Ульф вежливо слушал.

– Да, госпожа Хёгфорс, так, значит, эти двое мужчин, русские…

Госпожа Хёгфорс встрепенулась.

– Я не обратила на них особенного внимания, так, мимоходом отметила, что это – русские. Я вообще-то ничего не имею против отдельных русских, господин Варг. Я не из таких – у меня предубеждений нет. Мне бы не хотелось, чтобы вы так обо мне думали.

Ульф заверил ее, что подобная мысль даже не приходила ему в голову.

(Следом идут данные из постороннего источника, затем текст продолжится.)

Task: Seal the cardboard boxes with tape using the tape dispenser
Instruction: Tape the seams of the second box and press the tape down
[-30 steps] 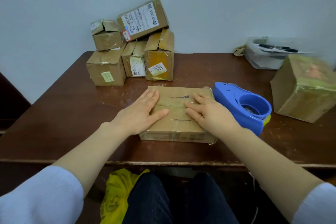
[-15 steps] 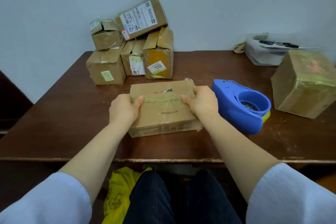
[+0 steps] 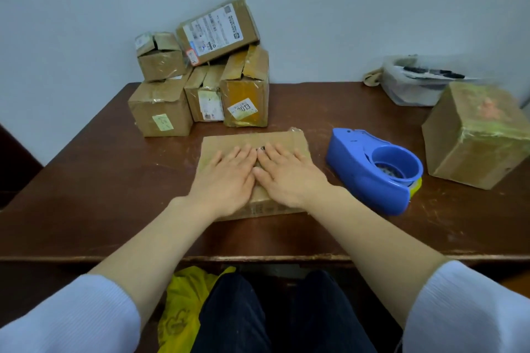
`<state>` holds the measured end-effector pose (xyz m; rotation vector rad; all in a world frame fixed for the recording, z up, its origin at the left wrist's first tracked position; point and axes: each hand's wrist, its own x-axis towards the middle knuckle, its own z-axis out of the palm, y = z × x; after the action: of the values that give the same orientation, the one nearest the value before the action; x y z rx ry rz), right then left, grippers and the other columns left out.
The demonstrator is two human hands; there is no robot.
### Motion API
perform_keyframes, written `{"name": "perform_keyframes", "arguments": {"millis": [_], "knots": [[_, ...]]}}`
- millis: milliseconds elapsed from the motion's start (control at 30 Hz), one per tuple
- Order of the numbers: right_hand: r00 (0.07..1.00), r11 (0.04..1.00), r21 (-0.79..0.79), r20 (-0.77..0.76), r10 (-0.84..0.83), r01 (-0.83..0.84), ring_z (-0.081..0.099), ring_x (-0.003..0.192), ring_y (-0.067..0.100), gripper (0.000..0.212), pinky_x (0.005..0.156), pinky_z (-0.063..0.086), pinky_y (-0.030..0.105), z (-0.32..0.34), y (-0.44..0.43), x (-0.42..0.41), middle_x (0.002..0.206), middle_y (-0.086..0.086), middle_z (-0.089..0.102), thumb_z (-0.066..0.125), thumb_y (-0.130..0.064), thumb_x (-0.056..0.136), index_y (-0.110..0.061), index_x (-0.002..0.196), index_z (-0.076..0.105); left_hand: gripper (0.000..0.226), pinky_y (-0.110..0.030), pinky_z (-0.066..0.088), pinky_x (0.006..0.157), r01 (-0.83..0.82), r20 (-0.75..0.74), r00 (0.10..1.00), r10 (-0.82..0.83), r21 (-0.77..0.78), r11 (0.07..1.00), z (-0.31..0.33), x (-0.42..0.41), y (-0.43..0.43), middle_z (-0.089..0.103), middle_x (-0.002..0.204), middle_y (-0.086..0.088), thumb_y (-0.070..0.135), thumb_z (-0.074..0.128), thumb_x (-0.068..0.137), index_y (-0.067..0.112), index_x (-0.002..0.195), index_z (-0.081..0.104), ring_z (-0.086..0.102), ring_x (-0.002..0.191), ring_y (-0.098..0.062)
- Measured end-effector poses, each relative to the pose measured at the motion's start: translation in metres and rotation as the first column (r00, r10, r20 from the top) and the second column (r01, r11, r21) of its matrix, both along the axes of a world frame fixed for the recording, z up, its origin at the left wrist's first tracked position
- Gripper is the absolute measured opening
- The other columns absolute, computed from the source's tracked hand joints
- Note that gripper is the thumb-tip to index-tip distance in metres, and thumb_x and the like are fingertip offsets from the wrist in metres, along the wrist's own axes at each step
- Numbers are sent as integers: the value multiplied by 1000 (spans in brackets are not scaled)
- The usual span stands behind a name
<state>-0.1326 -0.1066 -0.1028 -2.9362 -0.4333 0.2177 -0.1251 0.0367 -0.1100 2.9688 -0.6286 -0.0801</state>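
On the table (image 3: 114,180), flat fingers (image 3: 241,153) press the box (image 3: 292,140)

A big brown wooden table (image 3: 86,180) holds everything. A flat cardboard box (image 3: 289,142) lies in the middle. At 3 o'clock from it sits a blue tape dispenser (image 3: 370,169). Farther that way stands a big box (image 3: 479,135) wrapped in shiny tape. At 11 o'clock is a pile of small boxes (image 3: 200,92) (some stacked on others). At 2 o'clock rests a clear plastic bag (image 3: 413,86).
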Motion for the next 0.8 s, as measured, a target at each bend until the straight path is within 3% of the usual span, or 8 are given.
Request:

– Но самое интересное то, – продолжала она, – что, когда мы подошли к скамейке поближе – понимаете, дорожка вела в этом направлении, – Мартин весь ощетинился. Ну, вы знаете, как он это делает: шерсть у него на холке становится дыбом, вроде как у этих риджбеков – их иногда встречаешь во время прогулки. В общем, вроде того. А потом он как зарычит. Совсем негромко, знаете, низко так. Думаю, это он их предупреждал, – тут она взглянула на Ульфа, чтобы понять, как он на это отреагирует. – Думаете, я это все себе вообразила, правда?

Ульф покачал головой.

– Конечно же нет, госпожа Хёгфорс.

Тогда она решилась:

– Как вы думаете, почему он так себя повел, господин Варг? Скажите мне, если вы можете это объяснить. Потому что Мартин совершенно точно не мог услышать, как они разговаривают на чужом языке – при его-то глухоте. И почему же тогда он ощетинился и зарычал? Я скажу вам, что я думаю. Я думаю, он понял. Собаки понимают такие вещи – они понимают даже то, что нам, людям, недоступно. Они подхватывают эмоции, вибрации – называйте, как хотите, – которые мы даже не замечаем.

– И Мартин почувствовал что-то необычное, так?

– Так.

Ульф посмотрел вниз, на Мартина, и тот, глядя на него в ответ, вежливо стукнул хвостом.

– Уж и не знаю, госпожа Хёгфорс, – сказал Ульф. – Вполне может быть, что он уловил что-то в вашем поведении. Он мог почувствовать, что вам неприятны…

Тут госпожа Хёгфорс его прервала:

– Я не испытываю к русским никакой неприязни, господин Варг. Я держусь с ними настороже, потому что для этого есть все причины. Я держусь настороже, потому что они вечно что-то замышляют. Вот и все. Я первой готова признать, что некоторые русские ни в чем не виноваты, или, по крайней мере, мы не знаем, виноваты они или нет, а презумпцию невинности никто не отменял. Но факт есть факт: русские строили козни всегда. Как сказал Хёгфорс про Русско-шведскую войну, не мы ее начали…

Ульф закрыл глаза. Нет. Это попросту было неправдой, и в душе у него – в душе человека, всегда готового вступиться за истину, – все восстало. Он открыл глаза и увидел, что госпожа Хёгфорс вся подобралась, явно ожидая возражений.